**WHAT IS REQUIRED**
All of the entries below are to be copied word for word.

**Excerpts from a dataset**
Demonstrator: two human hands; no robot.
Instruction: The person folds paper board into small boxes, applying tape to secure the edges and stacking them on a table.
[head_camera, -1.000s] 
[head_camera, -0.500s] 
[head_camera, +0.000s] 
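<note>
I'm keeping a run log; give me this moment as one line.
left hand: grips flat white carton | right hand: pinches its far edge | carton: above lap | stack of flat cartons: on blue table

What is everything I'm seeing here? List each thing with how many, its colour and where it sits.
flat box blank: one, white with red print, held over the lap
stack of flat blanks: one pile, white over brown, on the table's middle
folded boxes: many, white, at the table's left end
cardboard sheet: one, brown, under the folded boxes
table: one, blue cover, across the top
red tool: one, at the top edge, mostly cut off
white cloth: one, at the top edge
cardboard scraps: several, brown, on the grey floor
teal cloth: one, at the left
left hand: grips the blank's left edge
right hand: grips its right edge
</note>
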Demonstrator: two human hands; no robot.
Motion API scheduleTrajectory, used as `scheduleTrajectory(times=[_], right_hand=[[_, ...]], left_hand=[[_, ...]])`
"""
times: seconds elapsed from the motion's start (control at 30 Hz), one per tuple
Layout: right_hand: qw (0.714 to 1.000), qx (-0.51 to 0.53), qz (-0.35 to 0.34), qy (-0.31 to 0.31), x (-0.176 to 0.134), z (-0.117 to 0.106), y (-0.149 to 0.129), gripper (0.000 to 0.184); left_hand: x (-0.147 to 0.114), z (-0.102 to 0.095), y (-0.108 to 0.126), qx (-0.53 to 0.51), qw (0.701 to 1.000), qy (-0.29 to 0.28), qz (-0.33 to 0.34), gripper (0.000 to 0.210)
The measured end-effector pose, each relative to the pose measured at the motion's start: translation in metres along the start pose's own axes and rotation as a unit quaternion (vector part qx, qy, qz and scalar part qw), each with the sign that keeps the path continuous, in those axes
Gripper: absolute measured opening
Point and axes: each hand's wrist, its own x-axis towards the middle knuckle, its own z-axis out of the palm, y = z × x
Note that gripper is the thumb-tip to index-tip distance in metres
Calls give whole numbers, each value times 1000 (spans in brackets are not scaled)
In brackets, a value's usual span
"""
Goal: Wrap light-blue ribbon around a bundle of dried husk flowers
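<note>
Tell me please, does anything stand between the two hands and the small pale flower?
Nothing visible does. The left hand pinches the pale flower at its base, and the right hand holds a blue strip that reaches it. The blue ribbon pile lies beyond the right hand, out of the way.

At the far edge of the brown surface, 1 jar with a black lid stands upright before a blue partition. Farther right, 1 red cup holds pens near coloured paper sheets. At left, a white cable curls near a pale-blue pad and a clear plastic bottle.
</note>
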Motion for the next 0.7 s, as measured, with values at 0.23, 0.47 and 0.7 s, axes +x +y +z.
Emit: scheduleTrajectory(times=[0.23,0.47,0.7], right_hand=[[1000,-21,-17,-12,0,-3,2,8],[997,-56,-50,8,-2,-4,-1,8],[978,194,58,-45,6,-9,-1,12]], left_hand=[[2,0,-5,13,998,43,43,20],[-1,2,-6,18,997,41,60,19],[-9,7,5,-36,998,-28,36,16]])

**ANSWER SPACE**
Demonstrator: two human hands; no robot.
Instruction: The person folds paper board into small boxes, applying tape to secure the edges and stacking them on a table.
[head_camera, -1.000s] 
[head_camera, -0.500s] 
[head_camera, +0.000s] 
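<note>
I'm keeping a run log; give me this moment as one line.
left hand: grips flat white carton | right hand: pinches its far edge | carton: above lap | stack of flat cartons: on blue table

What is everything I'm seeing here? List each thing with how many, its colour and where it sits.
flat box blank: one, white with red print, held over the lap
stack of flat blanks: one pile, white over brown, on the table's middle
folded boxes: many, white, at the table's left end
cardboard sheet: one, brown, under the folded boxes
table: one, blue cover, across the top
red tool: one, at the top edge, mostly cut off
white cloth: one, at the top edge
cardboard scraps: several, brown, on the grey floor
teal cloth: one, at the left
left hand: grips the blank's left edge
right hand: grips its right edge
</note>
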Demonstrator: two human hands; no robot.
Motion API scheduleTrajectory, used as `scheduleTrajectory(times=[_], right_hand=[[_, ...]], left_hand=[[_, ...]])`
"""
times: seconds elapsed from the motion's start (control at 30 Hz), one per tuple
Layout: right_hand: qw (0.714 to 1.000), qx (-0.51 to 0.53), qz (-0.35 to 0.34), qy (-0.31 to 0.31), x (-0.176 to 0.134), z (-0.117 to 0.106), y (-0.149 to 0.129), gripper (0.000 to 0.184); left_hand: x (-0.147 to 0.114), z (-0.102 to 0.095), y (-0.108 to 0.126), qx (-0.53 to 0.51), qw (0.701 to 1.000), qy (-0.29 to 0.28), qz (-0.33 to 0.34), gripper (0.000 to 0.210)
The measured end-effector pose, each relative to the pose measured at the motion's start: translation in metres along the start pose's own axes and rotation as a unit quaternion (vector part qx, qy, qz and scalar part qw), each with the sign that keeps the path continuous, in those axes
Gripper: absolute measured opening
Point and axes: each hand's wrist, its own x-axis towards the middle knuckle, its own z-axis out of the palm, y = z × x
Note that gripper is the thumb-tip to index-tip distance in metres
Calls give whole numbers, each value times 1000 (spans in brackets are not scaled)
In brackets, a value's usual span
"""
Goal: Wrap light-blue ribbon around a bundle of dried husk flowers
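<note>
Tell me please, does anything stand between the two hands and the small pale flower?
Nothing visible does. The left hand pinches the pale flower at its base, and the right hand holds a blue strip that reaches it. The blue ribbon pile lies beyond the right hand, out of the way.

At the far edge of the brown surface, 1 jar with a black lid stands upright before a blue partition. Farther right, 1 red cup holds pens near coloured paper sheets. At left, a white cable curls near a pale-blue pad and a clear plastic bottle.
</note>
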Motion for the next 0.7 s, as measured, with values at 0.23, 0.47 and 0.7 s, axes +x +y +z.
Emit: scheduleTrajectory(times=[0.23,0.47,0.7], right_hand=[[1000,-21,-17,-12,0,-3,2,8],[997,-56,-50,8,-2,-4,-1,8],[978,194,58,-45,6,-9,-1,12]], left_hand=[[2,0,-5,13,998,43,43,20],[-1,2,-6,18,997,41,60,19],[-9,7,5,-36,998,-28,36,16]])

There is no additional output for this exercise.